**TASK DETAILS**
Please set the lines down again exactly, from the top of the entries through the line that contains "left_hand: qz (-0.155".

**GIVEN DATA**
= = =

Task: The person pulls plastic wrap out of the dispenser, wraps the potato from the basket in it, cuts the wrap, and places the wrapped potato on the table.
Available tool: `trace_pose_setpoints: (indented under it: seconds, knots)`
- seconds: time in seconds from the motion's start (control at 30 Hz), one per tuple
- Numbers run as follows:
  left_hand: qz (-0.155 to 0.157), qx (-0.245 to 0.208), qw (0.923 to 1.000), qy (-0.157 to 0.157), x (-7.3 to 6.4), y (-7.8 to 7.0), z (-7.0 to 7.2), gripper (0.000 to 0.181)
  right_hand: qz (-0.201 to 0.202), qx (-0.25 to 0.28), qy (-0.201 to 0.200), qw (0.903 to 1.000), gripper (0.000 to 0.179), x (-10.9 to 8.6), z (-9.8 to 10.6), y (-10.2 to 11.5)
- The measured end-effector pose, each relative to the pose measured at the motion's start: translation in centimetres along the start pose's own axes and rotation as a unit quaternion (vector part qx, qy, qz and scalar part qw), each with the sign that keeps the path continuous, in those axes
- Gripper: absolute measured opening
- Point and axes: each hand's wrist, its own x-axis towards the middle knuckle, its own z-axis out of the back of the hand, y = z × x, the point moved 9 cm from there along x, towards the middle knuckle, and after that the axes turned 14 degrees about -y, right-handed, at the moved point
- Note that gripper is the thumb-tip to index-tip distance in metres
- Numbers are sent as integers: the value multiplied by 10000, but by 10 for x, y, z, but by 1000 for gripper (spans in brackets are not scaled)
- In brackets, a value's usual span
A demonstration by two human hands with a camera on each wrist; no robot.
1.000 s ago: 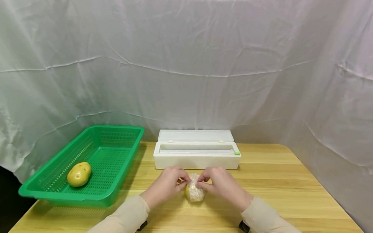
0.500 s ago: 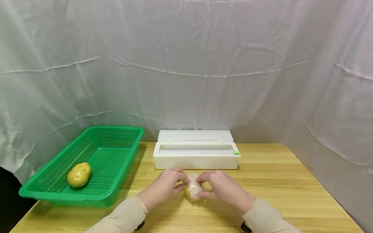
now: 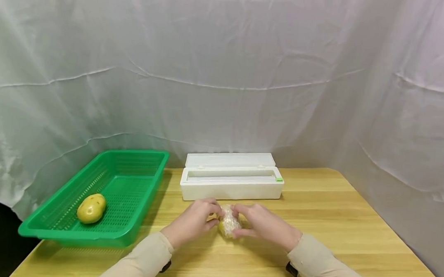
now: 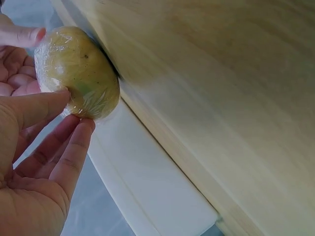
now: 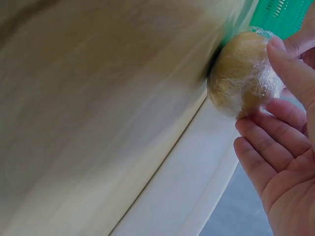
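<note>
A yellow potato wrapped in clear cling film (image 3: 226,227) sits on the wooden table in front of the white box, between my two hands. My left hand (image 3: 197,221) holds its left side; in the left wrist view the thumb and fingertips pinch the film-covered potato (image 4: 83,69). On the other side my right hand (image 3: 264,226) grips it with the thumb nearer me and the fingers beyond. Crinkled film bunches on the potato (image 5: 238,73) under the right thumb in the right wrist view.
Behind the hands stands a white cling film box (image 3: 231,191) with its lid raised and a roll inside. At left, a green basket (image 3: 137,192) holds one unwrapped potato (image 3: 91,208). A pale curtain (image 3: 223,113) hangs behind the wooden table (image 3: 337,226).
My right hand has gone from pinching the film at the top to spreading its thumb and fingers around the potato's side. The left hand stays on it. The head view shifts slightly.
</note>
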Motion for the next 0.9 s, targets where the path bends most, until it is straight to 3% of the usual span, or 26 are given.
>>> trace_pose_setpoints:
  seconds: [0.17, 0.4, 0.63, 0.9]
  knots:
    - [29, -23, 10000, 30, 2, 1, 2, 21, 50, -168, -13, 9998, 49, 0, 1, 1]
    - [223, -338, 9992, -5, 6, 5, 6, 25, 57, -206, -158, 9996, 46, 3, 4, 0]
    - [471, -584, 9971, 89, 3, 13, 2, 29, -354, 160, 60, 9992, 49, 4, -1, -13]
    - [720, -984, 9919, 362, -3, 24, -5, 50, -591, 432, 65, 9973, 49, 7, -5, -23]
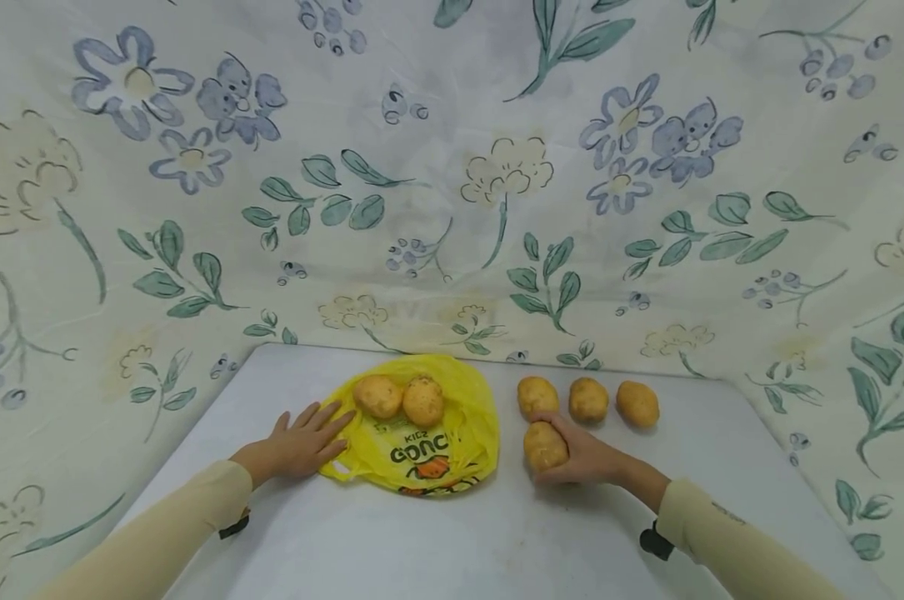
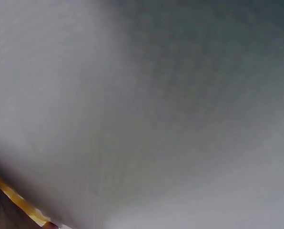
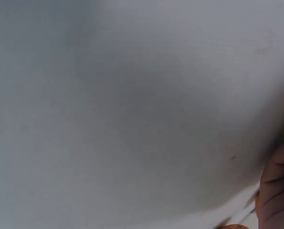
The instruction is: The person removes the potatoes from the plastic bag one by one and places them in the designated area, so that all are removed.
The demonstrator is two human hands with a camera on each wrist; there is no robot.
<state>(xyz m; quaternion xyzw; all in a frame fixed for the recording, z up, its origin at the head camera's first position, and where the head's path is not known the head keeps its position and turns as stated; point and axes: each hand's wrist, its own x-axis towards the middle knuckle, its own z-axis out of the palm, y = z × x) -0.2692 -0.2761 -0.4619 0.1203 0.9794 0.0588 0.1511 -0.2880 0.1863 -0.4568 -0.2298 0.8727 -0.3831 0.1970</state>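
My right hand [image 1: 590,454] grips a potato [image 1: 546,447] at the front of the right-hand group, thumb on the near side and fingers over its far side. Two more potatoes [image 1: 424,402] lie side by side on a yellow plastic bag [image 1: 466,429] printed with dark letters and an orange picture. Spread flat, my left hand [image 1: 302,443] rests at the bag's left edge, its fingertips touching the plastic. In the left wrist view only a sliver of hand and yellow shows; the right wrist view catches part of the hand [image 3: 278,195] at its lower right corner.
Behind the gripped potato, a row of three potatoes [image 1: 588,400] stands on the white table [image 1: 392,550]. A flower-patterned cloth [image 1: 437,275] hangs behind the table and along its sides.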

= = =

**EXERCISE OUTPUT**
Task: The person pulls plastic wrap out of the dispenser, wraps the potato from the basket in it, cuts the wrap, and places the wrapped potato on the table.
Available tool: `trace_pose_setpoints: (indented under it: seconds, knots)`
- seconds: time in seconds from the motion's start (control at 30 Hz), one per tuple
- Numbers run as follows:
  left_hand: qz (-0.155 to 0.157), qx (-0.245 to 0.208), qw (0.923 to 1.000), qy (-0.157 to 0.157), x (-7.3 to 6.4), y (-7.8 to 7.0), z (-7.0 to 7.2), gripper (0.000 to 0.181)

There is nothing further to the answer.